The current national applications of forensic biometrics mainly focus on the use of the DNA and fingerprint modalities for investigative and identification purposes. Commonly accepted minimum forensic science standards for the collection, processing, use and delivery of forensic data still need to be defined for forensic individualization. Forensic intelligence based on biometric data remains underdeveloped. For the other modalities of forensic interest like face recognition and the soft modalities, applications only exist in form of fragmented initiatives, mostly local (e.g. face recognition) and sometimes national.
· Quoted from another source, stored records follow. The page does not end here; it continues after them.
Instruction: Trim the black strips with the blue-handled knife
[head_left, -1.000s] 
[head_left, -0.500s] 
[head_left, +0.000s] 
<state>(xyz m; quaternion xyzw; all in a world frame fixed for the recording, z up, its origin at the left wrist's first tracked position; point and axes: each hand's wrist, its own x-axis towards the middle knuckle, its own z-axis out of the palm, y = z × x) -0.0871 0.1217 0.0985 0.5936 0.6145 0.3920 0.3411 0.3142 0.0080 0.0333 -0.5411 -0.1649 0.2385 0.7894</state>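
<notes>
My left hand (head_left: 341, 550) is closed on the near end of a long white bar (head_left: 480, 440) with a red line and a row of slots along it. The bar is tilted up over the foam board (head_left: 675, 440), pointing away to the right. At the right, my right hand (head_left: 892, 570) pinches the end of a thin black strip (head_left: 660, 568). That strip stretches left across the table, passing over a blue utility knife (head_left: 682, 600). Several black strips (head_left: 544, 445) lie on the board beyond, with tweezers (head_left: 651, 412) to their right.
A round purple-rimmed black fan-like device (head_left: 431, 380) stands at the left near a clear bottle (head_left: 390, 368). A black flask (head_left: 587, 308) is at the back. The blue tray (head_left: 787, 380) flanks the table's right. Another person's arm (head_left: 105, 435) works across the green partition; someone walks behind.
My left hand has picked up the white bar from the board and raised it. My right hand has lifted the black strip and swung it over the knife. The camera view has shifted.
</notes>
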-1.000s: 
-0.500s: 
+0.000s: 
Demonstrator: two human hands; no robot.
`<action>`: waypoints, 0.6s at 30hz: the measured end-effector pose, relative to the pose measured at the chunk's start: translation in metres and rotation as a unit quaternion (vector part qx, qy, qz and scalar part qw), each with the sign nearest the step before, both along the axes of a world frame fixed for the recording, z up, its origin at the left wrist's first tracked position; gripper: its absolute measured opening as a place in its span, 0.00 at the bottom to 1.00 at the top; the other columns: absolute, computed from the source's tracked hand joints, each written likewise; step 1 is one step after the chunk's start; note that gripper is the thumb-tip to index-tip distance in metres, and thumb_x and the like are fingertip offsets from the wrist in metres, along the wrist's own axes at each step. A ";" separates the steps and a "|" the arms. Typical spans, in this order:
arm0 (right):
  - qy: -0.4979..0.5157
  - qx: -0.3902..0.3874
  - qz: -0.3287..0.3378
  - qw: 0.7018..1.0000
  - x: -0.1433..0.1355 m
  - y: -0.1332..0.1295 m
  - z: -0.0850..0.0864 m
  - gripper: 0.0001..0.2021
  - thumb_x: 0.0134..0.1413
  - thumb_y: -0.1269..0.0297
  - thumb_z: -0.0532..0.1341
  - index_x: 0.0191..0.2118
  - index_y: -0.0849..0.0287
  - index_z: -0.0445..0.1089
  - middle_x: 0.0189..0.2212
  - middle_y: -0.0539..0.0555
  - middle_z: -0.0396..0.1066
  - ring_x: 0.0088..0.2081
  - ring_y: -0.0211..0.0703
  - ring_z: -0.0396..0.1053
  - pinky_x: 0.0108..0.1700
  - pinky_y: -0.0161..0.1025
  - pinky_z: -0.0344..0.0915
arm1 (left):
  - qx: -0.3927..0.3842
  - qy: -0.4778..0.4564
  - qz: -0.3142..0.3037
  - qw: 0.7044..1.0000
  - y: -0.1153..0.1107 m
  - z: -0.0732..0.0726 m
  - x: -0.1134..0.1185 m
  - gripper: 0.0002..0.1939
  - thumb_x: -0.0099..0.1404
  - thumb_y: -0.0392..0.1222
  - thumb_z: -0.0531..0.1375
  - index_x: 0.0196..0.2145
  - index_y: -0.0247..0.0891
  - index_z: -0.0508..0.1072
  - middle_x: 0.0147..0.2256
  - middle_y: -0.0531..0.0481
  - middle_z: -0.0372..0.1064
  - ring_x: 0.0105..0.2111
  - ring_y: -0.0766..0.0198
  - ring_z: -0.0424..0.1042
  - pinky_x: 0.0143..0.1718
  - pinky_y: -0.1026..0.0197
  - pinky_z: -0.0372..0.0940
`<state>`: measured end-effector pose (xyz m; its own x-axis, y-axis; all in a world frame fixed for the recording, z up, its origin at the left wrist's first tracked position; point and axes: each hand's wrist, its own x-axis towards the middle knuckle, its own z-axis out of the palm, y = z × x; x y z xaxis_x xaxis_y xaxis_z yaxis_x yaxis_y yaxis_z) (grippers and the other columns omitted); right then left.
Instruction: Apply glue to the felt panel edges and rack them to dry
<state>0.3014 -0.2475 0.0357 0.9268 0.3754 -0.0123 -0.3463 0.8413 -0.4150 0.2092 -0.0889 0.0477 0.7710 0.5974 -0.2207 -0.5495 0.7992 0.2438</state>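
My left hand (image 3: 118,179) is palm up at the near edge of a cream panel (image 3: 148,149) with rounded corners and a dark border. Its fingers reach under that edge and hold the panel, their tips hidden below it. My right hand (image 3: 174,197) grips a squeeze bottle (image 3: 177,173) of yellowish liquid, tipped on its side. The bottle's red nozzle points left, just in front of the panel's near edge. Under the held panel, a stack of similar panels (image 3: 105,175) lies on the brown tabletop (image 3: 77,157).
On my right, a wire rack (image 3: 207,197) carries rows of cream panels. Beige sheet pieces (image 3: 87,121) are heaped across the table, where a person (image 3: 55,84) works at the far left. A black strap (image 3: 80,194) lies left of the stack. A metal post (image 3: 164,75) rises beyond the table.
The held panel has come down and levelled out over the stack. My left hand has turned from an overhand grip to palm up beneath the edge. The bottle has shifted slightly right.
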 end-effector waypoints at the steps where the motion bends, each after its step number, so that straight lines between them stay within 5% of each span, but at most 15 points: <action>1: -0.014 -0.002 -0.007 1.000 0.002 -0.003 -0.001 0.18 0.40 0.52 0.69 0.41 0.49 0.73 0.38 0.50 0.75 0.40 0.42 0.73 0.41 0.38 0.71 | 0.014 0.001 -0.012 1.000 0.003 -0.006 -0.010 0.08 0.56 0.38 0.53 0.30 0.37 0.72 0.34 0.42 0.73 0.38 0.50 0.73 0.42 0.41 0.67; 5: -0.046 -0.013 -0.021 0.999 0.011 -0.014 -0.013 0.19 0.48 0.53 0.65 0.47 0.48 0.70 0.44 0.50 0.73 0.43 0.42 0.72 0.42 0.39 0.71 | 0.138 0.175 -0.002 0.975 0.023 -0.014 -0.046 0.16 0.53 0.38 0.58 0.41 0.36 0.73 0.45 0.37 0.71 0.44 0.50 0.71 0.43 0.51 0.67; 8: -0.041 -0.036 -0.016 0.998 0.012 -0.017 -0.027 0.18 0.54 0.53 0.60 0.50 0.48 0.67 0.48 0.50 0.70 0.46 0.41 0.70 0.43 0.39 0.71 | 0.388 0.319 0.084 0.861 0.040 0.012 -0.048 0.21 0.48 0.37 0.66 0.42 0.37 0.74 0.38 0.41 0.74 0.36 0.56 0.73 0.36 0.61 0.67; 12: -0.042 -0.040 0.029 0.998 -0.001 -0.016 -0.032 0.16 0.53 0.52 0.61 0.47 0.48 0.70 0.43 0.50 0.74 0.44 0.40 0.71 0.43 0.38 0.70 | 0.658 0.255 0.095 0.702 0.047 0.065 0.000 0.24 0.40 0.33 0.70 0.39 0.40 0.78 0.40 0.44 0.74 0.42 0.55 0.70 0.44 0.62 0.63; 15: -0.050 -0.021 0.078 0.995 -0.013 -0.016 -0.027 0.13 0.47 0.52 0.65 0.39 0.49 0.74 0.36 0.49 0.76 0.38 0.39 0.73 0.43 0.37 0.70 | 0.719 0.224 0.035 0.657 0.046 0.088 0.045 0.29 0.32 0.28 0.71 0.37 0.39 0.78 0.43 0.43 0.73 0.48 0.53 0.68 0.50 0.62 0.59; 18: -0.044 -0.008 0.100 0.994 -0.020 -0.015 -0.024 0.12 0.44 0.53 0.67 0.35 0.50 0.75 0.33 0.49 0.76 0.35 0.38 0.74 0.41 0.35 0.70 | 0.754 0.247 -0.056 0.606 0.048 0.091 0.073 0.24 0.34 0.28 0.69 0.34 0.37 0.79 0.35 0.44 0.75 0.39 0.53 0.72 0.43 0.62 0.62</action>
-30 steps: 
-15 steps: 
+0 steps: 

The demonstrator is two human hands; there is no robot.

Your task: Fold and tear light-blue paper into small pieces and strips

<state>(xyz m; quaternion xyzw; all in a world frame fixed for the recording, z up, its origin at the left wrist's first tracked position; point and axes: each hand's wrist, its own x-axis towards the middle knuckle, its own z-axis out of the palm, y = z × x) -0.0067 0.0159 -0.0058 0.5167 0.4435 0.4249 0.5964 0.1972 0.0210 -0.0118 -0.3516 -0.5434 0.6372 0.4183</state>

A development of new applications using current and new modalities under minimum common and accepted standards is the corner stone for a further cooperation in preventing and combating cross-border crime and terrorism.

Most of the biometric technologies are primarily developed for access control and adapted to the forensic context, with the noticeable exception of DNA-profiling. The development of technologies specifically designed for the forensic biometric applications and modalities of interest is a necessary step for a performance and standardization breakthrough allowing for the implementation of new services and products scalable and interoperable at supra national level. Such a technological development is only possible with relevant forensic biometric data made available in the respect of the privacy and in a structure suitable to the various forensic applications. The transfer of newly developed forensic biometric technologies to industrial partners also requires the delivery of specific evaluation tools and the determination of validation criteria in line with the requirements of the various forensic biometric applications.